I mentioned already that we are created beings, wholly dependent on God to even exist, breathe, and live day by day. Acknowledging that is a good first step.

But then take that into the rest of your life. You don’t control anything around you – not the traffic, the weather, and least of all other people. All you can control is how you handle these things, and whether you will soften your heart to the guidance of the Spirit in showing love to customers, coworkers, or whoever else is on your nerves today.

We find our citizenship in a kingdom where leadership is defined by servitude. We are ambassadors to a king that said the gentle and quiet person is the one who is truly blessed, because their inheritance is the very kingdom we represent. We are the town criers of the euangelion, commissioned to share the Good News that there is a new king.
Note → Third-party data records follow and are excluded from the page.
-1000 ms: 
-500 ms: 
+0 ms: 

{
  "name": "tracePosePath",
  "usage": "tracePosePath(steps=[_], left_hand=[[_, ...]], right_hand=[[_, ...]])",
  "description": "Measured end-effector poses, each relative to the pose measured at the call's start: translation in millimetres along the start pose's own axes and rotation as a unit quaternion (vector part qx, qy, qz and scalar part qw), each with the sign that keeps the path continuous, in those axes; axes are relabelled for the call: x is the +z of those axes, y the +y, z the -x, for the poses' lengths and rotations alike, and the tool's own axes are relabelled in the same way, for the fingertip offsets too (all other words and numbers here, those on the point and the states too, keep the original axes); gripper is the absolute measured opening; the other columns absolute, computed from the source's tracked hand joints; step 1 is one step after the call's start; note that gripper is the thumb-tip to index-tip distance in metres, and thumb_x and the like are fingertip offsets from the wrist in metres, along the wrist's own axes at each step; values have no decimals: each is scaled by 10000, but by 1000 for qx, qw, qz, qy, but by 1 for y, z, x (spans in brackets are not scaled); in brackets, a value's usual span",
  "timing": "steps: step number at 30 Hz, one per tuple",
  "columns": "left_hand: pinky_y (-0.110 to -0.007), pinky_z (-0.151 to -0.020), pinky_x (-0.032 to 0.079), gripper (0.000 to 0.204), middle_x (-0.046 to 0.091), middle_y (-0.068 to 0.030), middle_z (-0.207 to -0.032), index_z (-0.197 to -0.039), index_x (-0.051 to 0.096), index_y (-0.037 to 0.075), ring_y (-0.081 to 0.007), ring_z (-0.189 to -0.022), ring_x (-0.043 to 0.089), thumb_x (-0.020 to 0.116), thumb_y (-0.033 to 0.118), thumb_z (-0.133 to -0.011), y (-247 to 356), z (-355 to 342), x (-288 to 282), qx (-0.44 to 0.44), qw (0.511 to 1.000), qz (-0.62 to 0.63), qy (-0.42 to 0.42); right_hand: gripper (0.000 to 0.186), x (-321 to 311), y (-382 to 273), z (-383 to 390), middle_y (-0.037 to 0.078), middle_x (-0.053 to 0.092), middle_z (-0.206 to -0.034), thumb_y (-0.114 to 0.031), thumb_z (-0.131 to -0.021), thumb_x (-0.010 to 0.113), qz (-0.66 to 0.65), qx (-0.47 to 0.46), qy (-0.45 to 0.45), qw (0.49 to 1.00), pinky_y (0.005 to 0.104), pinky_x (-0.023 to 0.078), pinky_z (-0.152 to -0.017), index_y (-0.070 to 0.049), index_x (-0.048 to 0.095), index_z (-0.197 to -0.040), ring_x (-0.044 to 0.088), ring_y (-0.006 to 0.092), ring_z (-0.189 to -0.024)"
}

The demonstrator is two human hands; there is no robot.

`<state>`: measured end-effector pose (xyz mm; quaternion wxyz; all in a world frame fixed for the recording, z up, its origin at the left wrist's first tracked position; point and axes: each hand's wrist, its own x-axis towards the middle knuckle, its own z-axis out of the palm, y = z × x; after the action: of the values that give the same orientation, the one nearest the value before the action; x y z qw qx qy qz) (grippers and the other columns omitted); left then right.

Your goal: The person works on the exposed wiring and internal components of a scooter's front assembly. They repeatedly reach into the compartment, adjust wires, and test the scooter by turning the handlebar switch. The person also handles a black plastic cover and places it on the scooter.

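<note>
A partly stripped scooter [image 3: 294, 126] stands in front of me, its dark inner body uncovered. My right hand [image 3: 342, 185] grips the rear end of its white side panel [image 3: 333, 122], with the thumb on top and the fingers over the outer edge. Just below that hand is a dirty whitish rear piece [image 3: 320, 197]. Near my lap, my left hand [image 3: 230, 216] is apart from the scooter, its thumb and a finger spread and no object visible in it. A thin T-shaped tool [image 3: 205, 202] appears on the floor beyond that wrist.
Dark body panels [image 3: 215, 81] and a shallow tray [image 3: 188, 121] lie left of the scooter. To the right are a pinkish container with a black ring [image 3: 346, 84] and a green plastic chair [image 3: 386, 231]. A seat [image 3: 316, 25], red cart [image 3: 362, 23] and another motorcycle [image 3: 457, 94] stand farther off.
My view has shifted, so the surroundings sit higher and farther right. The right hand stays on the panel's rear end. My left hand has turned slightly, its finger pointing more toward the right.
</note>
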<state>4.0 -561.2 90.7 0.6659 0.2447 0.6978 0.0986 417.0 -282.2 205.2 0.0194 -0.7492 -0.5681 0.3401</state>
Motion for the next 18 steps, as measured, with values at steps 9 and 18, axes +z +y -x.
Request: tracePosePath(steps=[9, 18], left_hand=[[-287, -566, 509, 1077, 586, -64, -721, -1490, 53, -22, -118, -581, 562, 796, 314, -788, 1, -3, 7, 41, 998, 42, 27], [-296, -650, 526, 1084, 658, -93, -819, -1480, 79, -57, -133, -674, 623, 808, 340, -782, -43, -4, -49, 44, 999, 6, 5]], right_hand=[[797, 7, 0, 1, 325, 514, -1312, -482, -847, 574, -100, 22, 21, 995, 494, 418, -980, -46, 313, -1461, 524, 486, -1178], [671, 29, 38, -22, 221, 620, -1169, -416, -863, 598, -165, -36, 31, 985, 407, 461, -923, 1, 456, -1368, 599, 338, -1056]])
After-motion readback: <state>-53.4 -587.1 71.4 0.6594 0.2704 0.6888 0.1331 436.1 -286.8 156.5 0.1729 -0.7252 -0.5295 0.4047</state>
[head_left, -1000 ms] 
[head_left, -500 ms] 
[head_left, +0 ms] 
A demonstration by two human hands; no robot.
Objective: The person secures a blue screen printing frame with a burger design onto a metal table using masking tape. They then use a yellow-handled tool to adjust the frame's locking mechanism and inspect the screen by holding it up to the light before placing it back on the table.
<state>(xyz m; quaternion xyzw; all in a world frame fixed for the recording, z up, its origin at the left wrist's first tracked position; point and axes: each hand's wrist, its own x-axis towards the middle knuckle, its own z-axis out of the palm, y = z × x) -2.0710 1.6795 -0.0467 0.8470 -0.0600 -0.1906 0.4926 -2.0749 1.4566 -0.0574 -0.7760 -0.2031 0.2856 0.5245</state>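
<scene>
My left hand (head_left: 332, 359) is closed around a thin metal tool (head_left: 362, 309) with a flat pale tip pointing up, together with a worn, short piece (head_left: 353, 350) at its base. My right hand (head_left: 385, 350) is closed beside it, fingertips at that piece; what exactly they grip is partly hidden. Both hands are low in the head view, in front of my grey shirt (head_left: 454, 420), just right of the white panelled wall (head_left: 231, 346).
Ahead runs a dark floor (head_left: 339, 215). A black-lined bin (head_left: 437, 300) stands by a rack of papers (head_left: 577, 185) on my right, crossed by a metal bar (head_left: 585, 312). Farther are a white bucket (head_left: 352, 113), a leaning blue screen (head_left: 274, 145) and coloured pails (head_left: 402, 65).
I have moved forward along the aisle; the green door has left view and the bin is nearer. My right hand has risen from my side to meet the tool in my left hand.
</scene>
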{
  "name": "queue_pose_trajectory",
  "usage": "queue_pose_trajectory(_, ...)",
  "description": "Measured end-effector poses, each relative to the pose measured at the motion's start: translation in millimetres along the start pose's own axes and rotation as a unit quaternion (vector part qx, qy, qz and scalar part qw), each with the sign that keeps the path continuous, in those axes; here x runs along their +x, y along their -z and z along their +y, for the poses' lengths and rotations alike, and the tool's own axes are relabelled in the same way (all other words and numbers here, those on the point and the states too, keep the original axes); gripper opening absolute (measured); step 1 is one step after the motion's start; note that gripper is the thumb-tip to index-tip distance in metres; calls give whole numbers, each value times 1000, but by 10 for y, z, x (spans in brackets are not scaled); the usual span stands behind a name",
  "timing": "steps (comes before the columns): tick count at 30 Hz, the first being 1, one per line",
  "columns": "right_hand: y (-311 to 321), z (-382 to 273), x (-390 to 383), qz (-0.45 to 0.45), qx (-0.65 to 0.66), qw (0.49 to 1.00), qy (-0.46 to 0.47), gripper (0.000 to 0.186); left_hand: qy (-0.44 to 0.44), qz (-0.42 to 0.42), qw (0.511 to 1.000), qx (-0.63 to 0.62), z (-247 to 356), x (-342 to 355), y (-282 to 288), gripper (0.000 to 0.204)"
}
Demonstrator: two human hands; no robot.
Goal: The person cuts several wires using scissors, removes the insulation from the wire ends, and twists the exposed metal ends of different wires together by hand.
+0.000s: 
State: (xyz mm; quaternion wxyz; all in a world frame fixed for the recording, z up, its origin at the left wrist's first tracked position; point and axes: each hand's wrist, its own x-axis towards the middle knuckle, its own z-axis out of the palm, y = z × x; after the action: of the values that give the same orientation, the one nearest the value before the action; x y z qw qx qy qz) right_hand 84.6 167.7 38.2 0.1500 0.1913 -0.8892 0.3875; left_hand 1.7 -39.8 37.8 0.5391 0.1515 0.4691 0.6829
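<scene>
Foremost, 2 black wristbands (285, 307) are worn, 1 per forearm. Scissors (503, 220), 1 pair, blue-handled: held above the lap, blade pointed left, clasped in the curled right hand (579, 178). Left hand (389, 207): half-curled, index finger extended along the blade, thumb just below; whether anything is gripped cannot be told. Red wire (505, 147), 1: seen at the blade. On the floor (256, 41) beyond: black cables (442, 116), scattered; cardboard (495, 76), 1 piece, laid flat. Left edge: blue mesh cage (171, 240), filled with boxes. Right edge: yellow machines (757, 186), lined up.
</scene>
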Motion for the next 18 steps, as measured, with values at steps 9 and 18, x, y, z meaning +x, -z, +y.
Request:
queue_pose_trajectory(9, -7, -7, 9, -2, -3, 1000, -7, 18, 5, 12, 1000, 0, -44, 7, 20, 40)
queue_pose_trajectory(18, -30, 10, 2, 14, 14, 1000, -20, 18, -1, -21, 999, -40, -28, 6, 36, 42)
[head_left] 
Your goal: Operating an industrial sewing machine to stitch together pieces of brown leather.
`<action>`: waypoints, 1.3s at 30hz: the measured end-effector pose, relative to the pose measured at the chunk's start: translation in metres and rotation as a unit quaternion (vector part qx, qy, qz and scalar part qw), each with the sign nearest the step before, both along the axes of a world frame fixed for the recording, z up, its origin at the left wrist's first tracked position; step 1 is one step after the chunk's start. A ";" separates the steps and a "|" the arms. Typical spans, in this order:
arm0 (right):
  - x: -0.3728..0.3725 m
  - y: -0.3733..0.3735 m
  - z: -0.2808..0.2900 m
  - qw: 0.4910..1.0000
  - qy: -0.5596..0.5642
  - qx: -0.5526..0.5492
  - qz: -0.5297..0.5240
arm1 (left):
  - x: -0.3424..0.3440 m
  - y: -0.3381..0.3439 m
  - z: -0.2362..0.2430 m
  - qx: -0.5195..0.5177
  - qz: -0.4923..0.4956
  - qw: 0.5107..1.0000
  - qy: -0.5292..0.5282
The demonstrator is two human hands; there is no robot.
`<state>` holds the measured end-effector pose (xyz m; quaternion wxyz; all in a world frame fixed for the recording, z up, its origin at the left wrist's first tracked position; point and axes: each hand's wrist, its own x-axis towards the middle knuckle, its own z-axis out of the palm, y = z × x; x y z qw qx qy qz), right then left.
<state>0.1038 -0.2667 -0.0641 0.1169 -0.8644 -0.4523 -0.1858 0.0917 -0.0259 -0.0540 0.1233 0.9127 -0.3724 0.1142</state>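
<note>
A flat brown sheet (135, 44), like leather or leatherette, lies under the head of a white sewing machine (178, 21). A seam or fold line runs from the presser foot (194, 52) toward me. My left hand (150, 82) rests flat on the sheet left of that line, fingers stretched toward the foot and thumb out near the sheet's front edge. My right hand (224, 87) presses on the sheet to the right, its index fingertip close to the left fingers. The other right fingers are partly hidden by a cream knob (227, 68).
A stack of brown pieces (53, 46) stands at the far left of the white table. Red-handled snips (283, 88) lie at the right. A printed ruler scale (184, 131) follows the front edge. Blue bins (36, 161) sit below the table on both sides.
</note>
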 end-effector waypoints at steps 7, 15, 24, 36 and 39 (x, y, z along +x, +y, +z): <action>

We are the torchbearers of the Eden promise, driven by God’s love to be the meeting point of heaven and earth, the new temple and tabernacle, walking invitations to meet God at His throne and bow before Him.

We give up control as Christians, because control runs contrary to love. We love the Lord our God, and so we submit to His plan and His will. We love His images around us, and so we serve them happily from humble positions, because we hope they will one day love the same God, and we know that one day we will all bow the knee to Him.

Control: The Great Illusion

This is quickly becoming a central point of my personal model and understanding of the Christian faith. As such, I would love feedback – does this resonate with you? Did I get something wrong (aside from completely glossing over the free will vs predestination debate)? Do you have a recommendation of a book that talks about this?

Aside from that, I can only suggest that you consider control in your own life. Where do you feel the need to control things? Do you doubt that giving up control to a loving Father will bring you peace? Are you prepared for Him to do something you don’t like in the moment?

To pay one more homage to John Mark Comer, take a minute to slow down and chew on this thought: that we really can do absolutely nothing under our own power, and we are reliant for every breath and moment on our creator.